気軽に借景庭園を楽しめる京都の天寧寺。秘められた歴史のロマン!?も。
- tripampersand
- 2016年7月14日
- 読了時間: 3分

京都の中でも特にお寺が立ち並ぶ寺町通り。もちろん、全てのお寺が公開されているわけではありませんが、ふらっと立ち寄れるお寺も多くあります。その一つが天寧寺です。庭も素敵ですが、調べてみると、歴史との関わりも興味深いものでした。
天寧寺の歴史には戦国武将の影もあり!?
天寧寺は曹洞宗のお寺です。会津城下町にあったお寺が16世紀後半にここに移転されたと伝えられています。伊達政宗が会津に侵攻したことで起こった戦いのせいで、寺が全焼してしまったためだそうです。
その再興を援助した一人が直江兼続だそうで、不仲説が囁かれる伊達政宗との確執がこんなところにも影響していたりして、なんて一人想像してしまいます。
この天寧寺には江戸時代の茶人、金森宗和や剣道示現流の開祖といわれる善吉和尚のお墓があるということです。茶人はわかりますが、示現流の開祖については…ということで調べてみました。
天寧寺と縁のある示現流について
幕末ファンなら当然の知識かもしれませんが。示現流は薩摩藩に伝わる古流剣術。「一ノ太刀を疑わず、二ノ太刀は負け」と言われ、初太刀で一撃必殺を目指す剣術ということで、新撰組にも恐れられていたとか。幕末当事、様々な流派、剣術が存在していた中でも、最強の剣術の一つであったことは間違いなさそうです。つい最近まで、そんな「実践的」な剣術が求められた世の中であったというのは、俄かには信じられない話です。
この示現流を立てた人物が東郷重位。重位は京都で天真正自顕流の剣技を相伝され、そこに自らの工夫を加え、示現流を創始したと言われています。京都でこの剣技を相伝したのが、天真正自顕流を継承していた善吉和尚でした。なんで和尚が剣術を?と思ったのですが、父親の仇を討った後、出家したのだそうです。
天寧寺は曹洞宗のお寺。そもそも曹洞宗とは?
曹洞宗といえば「只管打座(しかんたざ)」、ひたすら座禅の修行に打ちこむこと、その座禅する姿そのものが悟りの姿という、ストイックな宗派です。ちなみに、同じく座禅を行う禅宗と呼ばれる中には臨済宗もありますが、通路の方を向いて座禅を行うのが臨済宗、壁の方を向いて行うのが曹洞宗だそうです。やっぱり曹洞宗はストイック・・・。
その辺りが、ひたすら己と向き合い鍛錬を通じて剣技を習得する剣士に通じるところがあったのかもしれません。
歴史ファン、じゃなくてもオススメの理由
そんな善吉和尚のお墓もある天寧寺ですが、歴史に興味のない人も、ぜひ、立ち寄ってみて下さい。山門から中を眺めると、一服の画のようなので、この山門は「額縁門」と呼ばれています。

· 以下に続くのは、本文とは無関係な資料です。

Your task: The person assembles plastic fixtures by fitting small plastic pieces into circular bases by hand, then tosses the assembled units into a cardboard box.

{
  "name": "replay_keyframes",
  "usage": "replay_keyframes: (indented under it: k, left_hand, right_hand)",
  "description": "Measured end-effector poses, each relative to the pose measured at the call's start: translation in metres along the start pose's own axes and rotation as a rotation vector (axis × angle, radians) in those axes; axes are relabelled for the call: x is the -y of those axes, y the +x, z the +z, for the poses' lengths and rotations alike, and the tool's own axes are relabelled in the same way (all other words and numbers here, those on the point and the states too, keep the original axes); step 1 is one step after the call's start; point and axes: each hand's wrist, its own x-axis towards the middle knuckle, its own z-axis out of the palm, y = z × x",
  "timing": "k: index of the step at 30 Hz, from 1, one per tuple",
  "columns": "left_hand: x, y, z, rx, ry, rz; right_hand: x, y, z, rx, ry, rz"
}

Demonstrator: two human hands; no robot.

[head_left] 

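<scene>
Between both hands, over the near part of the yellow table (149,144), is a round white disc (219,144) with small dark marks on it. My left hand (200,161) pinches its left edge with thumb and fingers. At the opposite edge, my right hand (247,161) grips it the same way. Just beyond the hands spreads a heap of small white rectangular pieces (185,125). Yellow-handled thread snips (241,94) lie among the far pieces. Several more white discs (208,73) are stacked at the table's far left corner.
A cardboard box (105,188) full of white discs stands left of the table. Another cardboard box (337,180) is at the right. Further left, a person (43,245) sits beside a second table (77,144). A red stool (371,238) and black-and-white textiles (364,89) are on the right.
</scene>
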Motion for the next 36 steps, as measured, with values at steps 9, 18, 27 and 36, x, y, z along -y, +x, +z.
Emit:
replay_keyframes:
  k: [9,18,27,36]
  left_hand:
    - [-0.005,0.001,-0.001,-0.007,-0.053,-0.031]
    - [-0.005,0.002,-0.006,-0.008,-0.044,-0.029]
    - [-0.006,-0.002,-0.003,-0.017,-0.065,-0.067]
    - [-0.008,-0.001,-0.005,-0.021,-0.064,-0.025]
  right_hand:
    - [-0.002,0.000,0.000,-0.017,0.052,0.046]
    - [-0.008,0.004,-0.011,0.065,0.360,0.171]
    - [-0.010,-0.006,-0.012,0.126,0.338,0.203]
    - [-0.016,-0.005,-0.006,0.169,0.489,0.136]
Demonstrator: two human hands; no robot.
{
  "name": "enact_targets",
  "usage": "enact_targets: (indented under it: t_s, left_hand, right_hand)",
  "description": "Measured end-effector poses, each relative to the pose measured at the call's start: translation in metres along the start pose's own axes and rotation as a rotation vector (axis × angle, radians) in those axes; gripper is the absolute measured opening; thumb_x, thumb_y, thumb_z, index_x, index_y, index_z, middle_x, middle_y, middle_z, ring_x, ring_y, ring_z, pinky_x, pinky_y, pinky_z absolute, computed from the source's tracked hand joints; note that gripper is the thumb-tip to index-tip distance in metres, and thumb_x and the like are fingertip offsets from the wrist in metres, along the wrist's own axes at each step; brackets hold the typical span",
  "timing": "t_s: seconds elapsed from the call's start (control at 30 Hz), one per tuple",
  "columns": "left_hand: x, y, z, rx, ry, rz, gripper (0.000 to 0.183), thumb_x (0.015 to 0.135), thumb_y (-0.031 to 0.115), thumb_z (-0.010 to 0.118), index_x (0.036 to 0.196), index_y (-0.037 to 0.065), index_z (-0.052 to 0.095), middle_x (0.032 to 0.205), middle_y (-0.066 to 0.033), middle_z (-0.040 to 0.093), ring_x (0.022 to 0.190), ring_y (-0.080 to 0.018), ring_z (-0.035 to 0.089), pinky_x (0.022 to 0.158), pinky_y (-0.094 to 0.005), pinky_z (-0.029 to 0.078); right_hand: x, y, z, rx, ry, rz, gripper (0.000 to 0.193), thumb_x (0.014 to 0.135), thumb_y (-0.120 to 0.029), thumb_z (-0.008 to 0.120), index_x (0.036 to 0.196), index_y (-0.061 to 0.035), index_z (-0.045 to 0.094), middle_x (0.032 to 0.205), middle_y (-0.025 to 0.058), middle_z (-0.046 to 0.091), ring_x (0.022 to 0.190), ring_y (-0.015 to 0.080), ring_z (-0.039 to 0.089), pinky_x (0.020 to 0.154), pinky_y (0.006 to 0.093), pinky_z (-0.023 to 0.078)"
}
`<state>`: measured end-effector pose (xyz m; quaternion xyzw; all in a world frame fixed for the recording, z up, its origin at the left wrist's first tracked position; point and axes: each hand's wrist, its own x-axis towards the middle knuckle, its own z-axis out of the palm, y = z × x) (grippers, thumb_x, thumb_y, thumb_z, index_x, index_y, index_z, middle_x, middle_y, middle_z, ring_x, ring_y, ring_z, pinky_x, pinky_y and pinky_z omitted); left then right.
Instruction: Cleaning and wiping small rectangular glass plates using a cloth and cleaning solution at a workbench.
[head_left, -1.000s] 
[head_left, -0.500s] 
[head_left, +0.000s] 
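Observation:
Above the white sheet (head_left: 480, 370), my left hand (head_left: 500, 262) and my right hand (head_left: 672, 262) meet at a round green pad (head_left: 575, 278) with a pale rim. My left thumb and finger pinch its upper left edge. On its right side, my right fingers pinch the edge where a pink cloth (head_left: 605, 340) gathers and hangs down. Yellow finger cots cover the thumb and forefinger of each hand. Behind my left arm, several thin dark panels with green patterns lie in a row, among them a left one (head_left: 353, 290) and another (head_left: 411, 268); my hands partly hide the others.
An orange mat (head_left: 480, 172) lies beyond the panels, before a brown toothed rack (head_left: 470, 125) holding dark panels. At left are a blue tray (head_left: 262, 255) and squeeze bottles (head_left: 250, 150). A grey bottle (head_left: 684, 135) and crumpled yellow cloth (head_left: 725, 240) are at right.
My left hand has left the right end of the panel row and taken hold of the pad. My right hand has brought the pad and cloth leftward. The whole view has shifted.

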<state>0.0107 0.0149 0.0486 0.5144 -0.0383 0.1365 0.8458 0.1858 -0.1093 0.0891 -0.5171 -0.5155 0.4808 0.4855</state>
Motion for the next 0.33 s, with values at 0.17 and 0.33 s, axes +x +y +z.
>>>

大きくはない庭ですが、比叡山が見事に借景となっています。是非、山門に近づいたり、離れたり、比叡山が上手く見える距離を探してみることをお忘れなく。
中の庭園も手入れが行き届いていて、その中に建つ本堂も趣があります。しかも、誰もいない(お寺の係りの方も特に姿は見えませんでした。)ので、思うままに眺めることも、写真を撮ることもできました。もちろん、山門を出入りするのも自由です。

寺町通りを歩く際は、少し足を伸ばして(鞍馬口通り近くなので、京都中心部からはかなり北上する必要がありますが・・・)訪れてみてはいかがでしょうか。
歴史はありますが、自分の家の庭(といったら言い過ぎですが)のように、ふらっと入って、気ままに歴史に思いを馳せたり、写真を撮ったり。気取らず訪れることができるお勧めのお寺です。